FAQs
What assets are exempt from creditors in bankruptcy?
For the purposes of bankruptcy, an exemption means that certain items (real property, personal property, certain monetary accounts, or income) are not subject to being taken by the creditors named in your bankruptcy petition). In the state of Florida, your homestead is exempt – your homestead, for bankruptcy purposes, is the residence in which you principally reside and intend to stay indefinitely. Also exempt is your personal property (clothing, furniture, jewelry, etc.) up to $1,000.00 in value (this number is not necessarily reflective of what you paid for it, but what its current, “garage sale” value is). As of 2024, Florida bankruptcy debtors are allowed up to $5,000.00 in equity in one motor vehicle. Social security income, pensions, IRAs and 401k funds are also exempt. Also, in the event you do not claim the homestead exemption, you may be entitled to a blanket exemption of any additional property in the amount of $4,000.00. This amount is in addition to the $5,000.00 of equity in one vehicle and the $1,000.00 personal property exemption.
What is the difference between a will and a living will?
While similar in name, these are two very distinct legal instruments, and their legal consequences are very different. A will is a person’s written direction as to what happens to their estate when he/she dies, i.e., who shall inherit what property he/she owned at the time of his/her death and who shall administer their estate (personal representative). A living will, on the contrary, is an instrument that directs medical professionals to either resuscitate or not resuscitate the person who executed the living will in the event that medical professionals determine that there is no reasonable hope of medical recovery and/or has reached an end-stage position with respect to their health.
What can override a will?
A person can name someone as a beneficiary on a bank account and that would take precedence over a will. They could also put someone else’s name on an account that would take precedence over a will. This concept applies not only to bank accounts but also real and titled personal property, like a car. Property can also be transferred to a trust. Only property that is owned by the decedent solely in their individual capacity is subject to a will’s direction. How the property is titled can have a significant impact on will administration. Furthermore, wills can be amended or revoked at any time by the person who made the will so long as that person is of sound mental capacity.

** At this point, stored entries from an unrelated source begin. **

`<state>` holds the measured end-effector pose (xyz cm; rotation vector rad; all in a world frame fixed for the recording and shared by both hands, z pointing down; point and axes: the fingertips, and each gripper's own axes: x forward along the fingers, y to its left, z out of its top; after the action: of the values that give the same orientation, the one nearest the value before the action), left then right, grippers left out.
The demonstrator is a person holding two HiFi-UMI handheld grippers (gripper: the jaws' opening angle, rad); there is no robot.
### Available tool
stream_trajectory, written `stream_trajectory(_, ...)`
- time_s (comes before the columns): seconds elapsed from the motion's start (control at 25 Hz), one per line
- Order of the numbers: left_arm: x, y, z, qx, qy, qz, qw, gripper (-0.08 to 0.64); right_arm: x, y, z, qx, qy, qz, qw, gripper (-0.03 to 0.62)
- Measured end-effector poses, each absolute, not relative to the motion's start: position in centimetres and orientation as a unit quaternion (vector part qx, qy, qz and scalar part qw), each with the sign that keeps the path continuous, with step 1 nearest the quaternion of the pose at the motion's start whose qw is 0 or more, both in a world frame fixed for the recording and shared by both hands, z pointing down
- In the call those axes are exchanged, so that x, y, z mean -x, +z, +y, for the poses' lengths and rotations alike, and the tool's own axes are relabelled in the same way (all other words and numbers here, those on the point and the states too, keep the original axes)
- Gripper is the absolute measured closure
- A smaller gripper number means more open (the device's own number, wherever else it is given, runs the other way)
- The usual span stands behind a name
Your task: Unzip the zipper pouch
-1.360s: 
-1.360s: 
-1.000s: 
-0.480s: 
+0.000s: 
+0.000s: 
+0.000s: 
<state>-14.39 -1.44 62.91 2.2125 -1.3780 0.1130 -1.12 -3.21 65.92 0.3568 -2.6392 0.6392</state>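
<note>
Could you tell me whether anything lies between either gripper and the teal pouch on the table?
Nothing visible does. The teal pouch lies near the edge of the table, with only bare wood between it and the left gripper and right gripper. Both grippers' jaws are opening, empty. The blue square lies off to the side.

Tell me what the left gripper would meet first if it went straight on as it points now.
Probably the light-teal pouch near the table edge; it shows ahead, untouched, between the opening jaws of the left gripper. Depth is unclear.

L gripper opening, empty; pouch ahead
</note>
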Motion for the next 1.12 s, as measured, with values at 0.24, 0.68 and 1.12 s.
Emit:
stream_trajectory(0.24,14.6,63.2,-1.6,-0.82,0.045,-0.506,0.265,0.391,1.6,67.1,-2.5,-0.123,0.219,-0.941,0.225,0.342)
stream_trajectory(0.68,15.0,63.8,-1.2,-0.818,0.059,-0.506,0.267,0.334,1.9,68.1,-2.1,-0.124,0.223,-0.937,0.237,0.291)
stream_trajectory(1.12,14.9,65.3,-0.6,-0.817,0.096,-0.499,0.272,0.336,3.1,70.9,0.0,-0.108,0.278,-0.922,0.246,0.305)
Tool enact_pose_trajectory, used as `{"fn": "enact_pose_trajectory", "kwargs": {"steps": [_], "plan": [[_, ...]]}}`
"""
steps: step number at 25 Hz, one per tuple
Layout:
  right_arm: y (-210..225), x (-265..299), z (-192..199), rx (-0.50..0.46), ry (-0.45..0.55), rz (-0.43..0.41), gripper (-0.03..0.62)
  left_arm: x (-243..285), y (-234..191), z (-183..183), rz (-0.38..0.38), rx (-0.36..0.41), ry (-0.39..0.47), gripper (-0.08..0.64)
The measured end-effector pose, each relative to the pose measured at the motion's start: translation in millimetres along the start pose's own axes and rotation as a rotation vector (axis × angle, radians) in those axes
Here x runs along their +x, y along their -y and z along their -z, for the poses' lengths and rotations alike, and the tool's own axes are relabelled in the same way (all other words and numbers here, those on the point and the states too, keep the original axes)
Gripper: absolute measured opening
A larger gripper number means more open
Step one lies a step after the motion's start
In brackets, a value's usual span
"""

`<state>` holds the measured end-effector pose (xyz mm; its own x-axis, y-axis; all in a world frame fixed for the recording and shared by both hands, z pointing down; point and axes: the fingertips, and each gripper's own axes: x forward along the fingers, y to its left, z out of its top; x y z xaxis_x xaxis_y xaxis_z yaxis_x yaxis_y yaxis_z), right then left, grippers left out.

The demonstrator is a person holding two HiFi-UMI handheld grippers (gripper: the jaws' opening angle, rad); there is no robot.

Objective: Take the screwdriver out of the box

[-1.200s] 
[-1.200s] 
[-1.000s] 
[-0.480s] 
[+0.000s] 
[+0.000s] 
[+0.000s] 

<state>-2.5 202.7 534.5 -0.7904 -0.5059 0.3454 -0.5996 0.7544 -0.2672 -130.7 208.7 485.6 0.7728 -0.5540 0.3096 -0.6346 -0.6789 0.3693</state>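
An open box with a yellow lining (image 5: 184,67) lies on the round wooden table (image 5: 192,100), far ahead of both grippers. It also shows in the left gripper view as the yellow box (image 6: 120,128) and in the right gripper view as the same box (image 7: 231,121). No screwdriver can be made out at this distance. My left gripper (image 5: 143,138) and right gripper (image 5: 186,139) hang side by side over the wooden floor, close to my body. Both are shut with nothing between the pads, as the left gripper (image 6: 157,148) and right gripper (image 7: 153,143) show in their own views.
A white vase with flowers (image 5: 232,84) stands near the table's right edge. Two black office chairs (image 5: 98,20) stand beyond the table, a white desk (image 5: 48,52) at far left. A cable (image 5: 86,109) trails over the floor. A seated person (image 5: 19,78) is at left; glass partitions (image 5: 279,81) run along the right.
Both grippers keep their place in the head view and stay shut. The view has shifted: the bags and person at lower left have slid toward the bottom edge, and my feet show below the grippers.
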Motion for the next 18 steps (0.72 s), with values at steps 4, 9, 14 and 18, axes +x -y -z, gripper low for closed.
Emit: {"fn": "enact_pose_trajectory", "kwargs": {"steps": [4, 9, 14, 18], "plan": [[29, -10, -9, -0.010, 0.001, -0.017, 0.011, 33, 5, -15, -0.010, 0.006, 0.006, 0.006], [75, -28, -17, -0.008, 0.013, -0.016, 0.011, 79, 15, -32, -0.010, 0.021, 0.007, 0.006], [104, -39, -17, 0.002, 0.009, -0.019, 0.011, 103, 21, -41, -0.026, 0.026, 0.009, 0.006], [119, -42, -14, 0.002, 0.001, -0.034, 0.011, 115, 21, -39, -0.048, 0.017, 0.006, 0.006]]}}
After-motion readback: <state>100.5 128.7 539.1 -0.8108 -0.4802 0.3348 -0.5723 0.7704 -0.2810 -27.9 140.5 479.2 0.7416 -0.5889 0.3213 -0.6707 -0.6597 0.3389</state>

Is a trust better than a will?
It all depends upon the circumstances involving the beneficiaries. If the beneficiary is not responsible with money, for example, then a trust could be very helpful for that person because it can prevent the person from receiving the money at one time by providing for smaller payments over time, or a lump sum upon reaching a certain age. A trust can be a very versatile instruments and provides for more control and direction over one’s assets after death, and the levels of complexity of these types of instruments vary greatly. A will is usually a better fit for someone who has a smaller estate and wishes for his/her beneficiaries to immediately inherit the estate and either sell, dispose of, or retain the estate’s assets as they see fit. Another benefit to a trust, depending on how it is set up and what property is conveyed to the trust, it can help avoid probate (which is the process of admitting the will into an estate and formally administering the estate through the court system), which sometimes can be an expensive and exhaustive process. While a trust is usually more expensive to have drafted, it can save the estate a great deal of legal expenses and court costs once the settlor(s) of the trust pass. A competent attorney can help guide you through and weigh your options when it comes to these choices.